Mycobacteria
According to the World Health Organization (WHO), nearly 2 billion people, one-third of the world's population, have disease caused by mycobacteria, particularly tuberculosis. Mycobacteria are widespread both in the environment and in animals and cause two major human diseases: tuberculosis and leprosy. They are aerobic, acid-fast bacilli (not stained by the Gram stain because of the high lipid component of the cell wall). The major medically important pathogens are:
■ Mycobacterium tuberculosis, the agent of tuberculosis; one of the top three infectious diseases affecting humans globally
■ Mycobacterium bovis causes tuberculosis in humans as well as in cattle
■ Mycobacterium africanum, which also causes human tuberculosis
■ Mycobacterium leprae, the agent of leprosy, a disease affecting millions in Asia and Africa
■ mycobacteria other than tuberculosis (MOTT), such as Mycobacterium avium-intracellulare complex and Mycobacterium kansasii, which cause frequent disease in human immunodeficiency virus (HIV)-infected patients.
Mycobacterium tuberculosis
Habitat and transmission
Found in infected humans, mainly in the lungs; in the body, it resides primarily in the cells of the reticuloendothelial system; transmission is by coughing (droplet spread).
Characteristics
Acid- and alcohol-fast, slender, beaded bacilli; non-sporing.

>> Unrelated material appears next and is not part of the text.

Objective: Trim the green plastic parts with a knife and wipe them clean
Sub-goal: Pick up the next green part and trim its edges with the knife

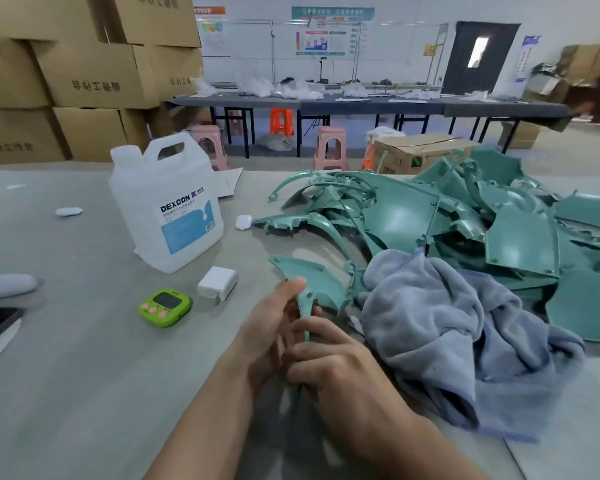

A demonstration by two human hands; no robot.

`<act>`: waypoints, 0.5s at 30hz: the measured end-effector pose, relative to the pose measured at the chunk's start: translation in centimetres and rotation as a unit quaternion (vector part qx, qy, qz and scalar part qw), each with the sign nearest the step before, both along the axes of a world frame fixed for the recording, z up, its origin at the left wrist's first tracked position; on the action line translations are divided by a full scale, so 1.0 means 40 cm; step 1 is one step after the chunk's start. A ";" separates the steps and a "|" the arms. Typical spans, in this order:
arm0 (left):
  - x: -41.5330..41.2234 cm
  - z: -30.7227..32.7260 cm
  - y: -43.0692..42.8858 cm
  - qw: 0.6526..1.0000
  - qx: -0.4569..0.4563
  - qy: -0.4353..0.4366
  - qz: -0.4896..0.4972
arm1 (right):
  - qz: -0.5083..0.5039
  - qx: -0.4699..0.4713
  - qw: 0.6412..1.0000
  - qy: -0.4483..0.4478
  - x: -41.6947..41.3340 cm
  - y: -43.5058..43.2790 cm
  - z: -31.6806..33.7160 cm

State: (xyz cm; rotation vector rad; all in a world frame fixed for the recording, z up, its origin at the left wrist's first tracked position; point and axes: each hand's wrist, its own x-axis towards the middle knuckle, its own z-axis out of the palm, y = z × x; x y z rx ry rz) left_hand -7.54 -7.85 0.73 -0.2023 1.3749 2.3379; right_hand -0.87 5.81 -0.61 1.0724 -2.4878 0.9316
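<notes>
A matte grey table (66, 375) fills the lower view, with a stack of brown corrugated cartons (84, 81) behind it at ten o'clock. From one to three o'clock sprawls a pile of green plastic parts (465, 230): glossy teal shells, some broad and fan-shaped, some thin, curved and ribbed with small pegs. A crumpled blue-grey terry towel (440, 327) lies at four o'clock, its far edge touching the pile. At ten o'clock stands a translucent white plastic jug (168, 206), squared, with a moulded handle and a blue-and-white DEXCON label. Just below centre is the curved green part (309, 282), a wing-like piece tapering to a narrow strip, held above the table between the jug and the towel. The left hand (274, 327) grasps it, thumb pressed flat on its upper face; the right hand (329, 362) has its fingers curled round the narrow strip lower down. At eight o'clock sit a white rectangular block (218, 284) and a rounded lime-green timer (165, 307) with pink buttons. A small white rounded case (244, 222) rests just beside the jug.
</notes>
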 end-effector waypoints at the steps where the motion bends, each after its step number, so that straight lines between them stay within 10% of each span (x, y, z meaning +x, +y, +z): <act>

As the organisms do not take up the Gram stain because of the long-chain fatty acids (mycolic acid) in the cell wall, a special stain (the Ziehl-Neelsen stain) is required to visualize them (Fig. 19.1). However, fluorescent microscopy, with auramine stain, is now used commonly for this purpose.
Culture and identification
This species does not grow on ordinary media and requires Lowenstein-Jensen medium for growth (constituents: whole egg, asparagine, glycerol, malachite green). Slow growing (2-3 weeks; sometimes up to 6 weeks) at 37°C. They grow as 'rough, tough and buff' colonies: rough due to dry, irregular growth; tough due to difficulty in lifting the colony from the surface; and buff due to the pale yellow colour (Fig. 19.2).
Identification of mycobacteria is classically based on their rate of growth, optimum temperature requirements and pigment production in the presence or absence of light, together with biochemical tests. However, these slow procedures are being supplanted by more efficient nucleic acid amplification (polymerase chain reaction (PCR)) tests. Combination of nucleic acid tests together with a smear of sputum or the lesion with acid- and alcohol-fast bacilli is confirmatory of the disease.
Pathogenicity
This organism is the agent of tuberculosis, a chronic, granulomatous, slowly progressive infection, usually of the lungs; eventually, many other organs and tissues may be affected. A pandemic disease, tuberculosis is especially common in the developing world owing to HIV infection (15%-20% of individuals with HIV disease may have tuberculosis). The oral cavity is affected secondary to primary disease elsewhere (see Chapter 35). The hallmark of the disease is granulomas, which have a concentric structure with a necrotic centre of caseation surrounded by a zone of multinucleated giant cells, monocytes and histiocytic cells with an outer ring of fibrosis; a consequence of cell mediated immune reactivity. No exotoxins or endotoxins.
Fig. 19.1 A sputum sample from a patient with tuberculosis stained with Ziehl- Neelsen stain showing the pink staining, slender, acid- and alcohol-fast bacilli. (Courtesy Professor Dr Willie Van Heerden, University of Pretoria, South Africa.)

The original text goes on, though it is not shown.